BECKER: Right. A little bit! (LAUGHS)

BASTIANICH: (LAUGHS) They’re curious and whatever. And so I always, I was willing. I was happy to share my story. I wanted America to know the opportunity that we were given. What we were — immigrants that brought our culture here and how accepted it was and how it was getting successful. And at that point, I guess Julia Child heard about it and she came for dinner and guess with whom she was with? James Beard. The two of them.

BECKER: Wow.

BASTIANICH: Two big, towering figures. Because they’re both big. And she wanted to know what risotto was and how it was cooked. And she had it once, then she came back again. And that’s how our relationship started.

She says, “Lidia, you’re gonna teach me how to do a risotto.” And she was very inquisitive. She wanted to know. And so we did. We became friends. She came over the house, we cooked the risotto. Ultimately, she asked me to be on her show. She was doing the Master Chef series there with different chefs. And we did two episodes, which were quite successful, well received. And the producer says, “You know, Lidia, you’re pretty good. How about a show?” And she encouraged me, and she actually stood by me, kind of telling me how and what is best and whatever.

BECKER: You know what, Lidia? We have a little clip of the show with Julia Child, your first television appearance back in 1993. Can I play a little bit of that?

BASTIANICH: Absolutely!

BECKER: Okay, here we go. Let’s listen.

JULIA CHILD [Tape]: Lidia’s kitchen was filled with the aromas of all this great food. A real Italian family meal right here in the U.S. of A. Everyone gathered around the dinner table having a good time. Three generations and a couple of friends. This is the way to live and to eat. That’s the son of the house, Joseph. And the grandmother, Ermina. And here’s Felice, Lidia’s husband.

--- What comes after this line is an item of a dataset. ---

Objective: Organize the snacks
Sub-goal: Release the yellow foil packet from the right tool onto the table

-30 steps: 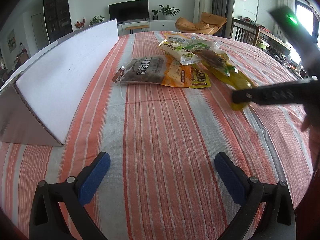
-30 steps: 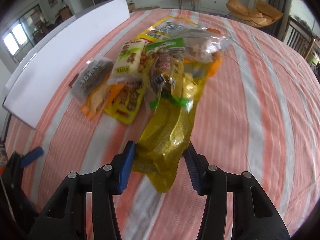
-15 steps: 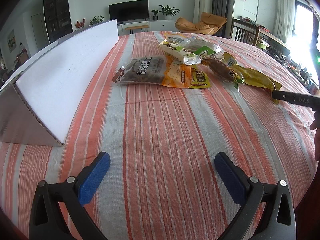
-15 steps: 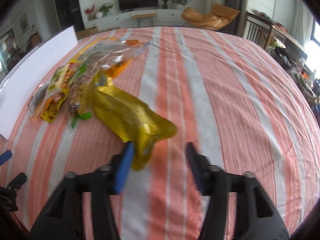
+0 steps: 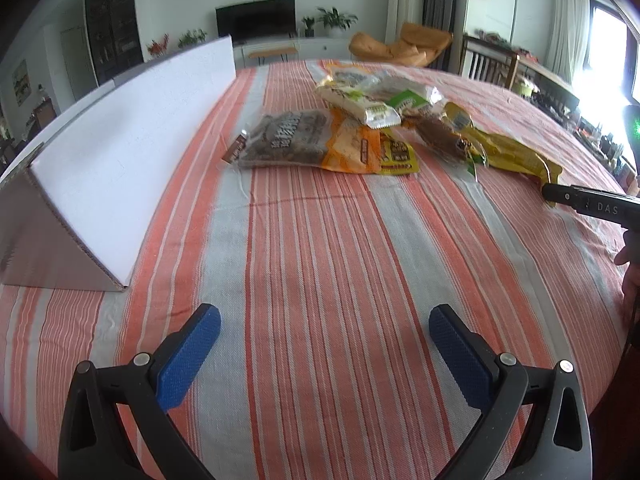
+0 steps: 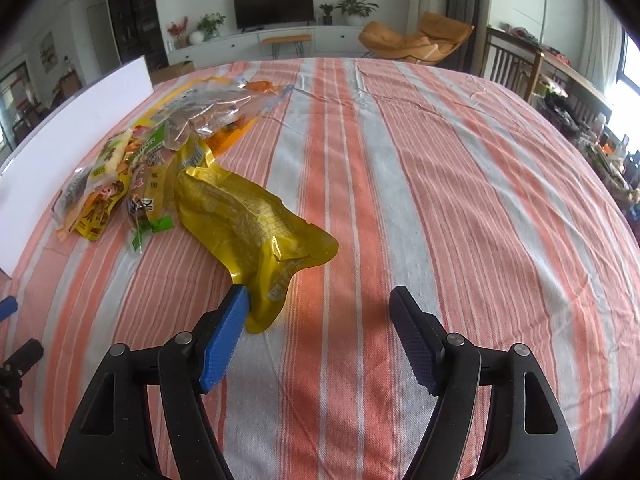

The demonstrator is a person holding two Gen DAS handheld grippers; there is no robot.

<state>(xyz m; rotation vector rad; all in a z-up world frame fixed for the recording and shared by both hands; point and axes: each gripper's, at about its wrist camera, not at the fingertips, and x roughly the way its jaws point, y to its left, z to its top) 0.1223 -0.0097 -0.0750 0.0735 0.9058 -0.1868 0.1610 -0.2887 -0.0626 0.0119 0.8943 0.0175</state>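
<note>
A yellow corn packet (image 6: 248, 220) lies flat on the striped tablecloth, its near corner beside the left finger of my right gripper (image 6: 320, 308). The right jaws are opening and the pads press on nothing. The same corn packet (image 5: 516, 154) shows in the left wrist view at the right, with a right-gripper finger (image 5: 588, 204) just below it. A pile of snack bags (image 5: 336, 136) lies at the table's middle; the snack pile (image 6: 140, 156) sits at the left in the right wrist view. My left gripper (image 5: 324, 328) hovers open over bare cloth, far from the snacks.
A long white board (image 5: 120, 168) leans as a low wall along the table's left side. The striped tablecloth (image 6: 440, 200) stretches wide to the right. A hand (image 5: 630, 264) shows at the right edge. Chairs and a sideboard stand beyond the table.
My right gripper carried the yellow corn packet to the right, out of the pile, laid it on the cloth and opened its jaws off it. The left gripper stayed put.
</note>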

BECKER: And then you go on to have your own show. I mean, what did it feel like to have Julia Child in your house in that first appearance?

BASTIANICH: I think sometimes you’re naive about different things and maybe that’s the best because you accept things naturally. And there’s a real affection for her, real admiration for what she did. And I was so proud of what I was doing. So it felt good. It wasn’t that I was kind of afraid. Ultimately, what I was afraid is of the big studios, the TV studios. And I asked them to produce it in my home, which we did. And still to this day, the show is produced in my kitchen.

BECKER: Now–

BASTIANICH: The kitchen that Julia Child came to!

BECKER: (LAUGHS) Right. And you, you prefer it that way, I guess.

BASTIANICH: You know what, Deborah?

BECKER: Go ahead.

BASTIANICH: The viewers got used to it. They came into my house. And you know, sort of organically things happened because my daughter lived not too far. My mother was upstairs. The kids came. And so as everybody passed by, a home is a home for the Italians. You’re not excluded no matter what you do in that home. And the show was going on. The kids. So we got the kids involved, we got Grandma involved, and everybody kind of fell into place. So it was not only about Italian food and the cooking, the recipe, but it was also about the Italian family and I think people really related to that.

BECKER: Mm. And do you think, I mean, I can’t imagine the amount of change you’ve seen, right? In cooking and food and in your 25 years of cooking on public television. And a lot of folks say the palate of Americans has become more sophisticated now. Everybody is a so-called foodie now, right? And folks know a lot more. Has that influenced your work at all, do you think, Lidia?

BASTIANICH: Oh, absolutely. You know, you’re in connection with the heartbeat of your audience, but not only just of the audience that are watched, but also the food. I began to revert to the place with Grandma, you know, and how authentic food was and how natural food was. And in my, in those early years of my business, you realize that not much real cooking was being done in the homes with real food. Big industry was feeding America.

And, and so I actually saw that, how Americans — via television, via journalism, via environmental, worrying about the environment — things have changed. And I think, I always say to all my restaurateur businessmen how Americans have really changed. They’re extremely knowledgeable. They are curious. They research. Everything is sort of — finding things is very accessible. So it’s for me, it’s a wonderful time kind of going to a place where I kind of started almost and to be part of that. Deborah, you know, to be part of being that, that conduit, that instructor.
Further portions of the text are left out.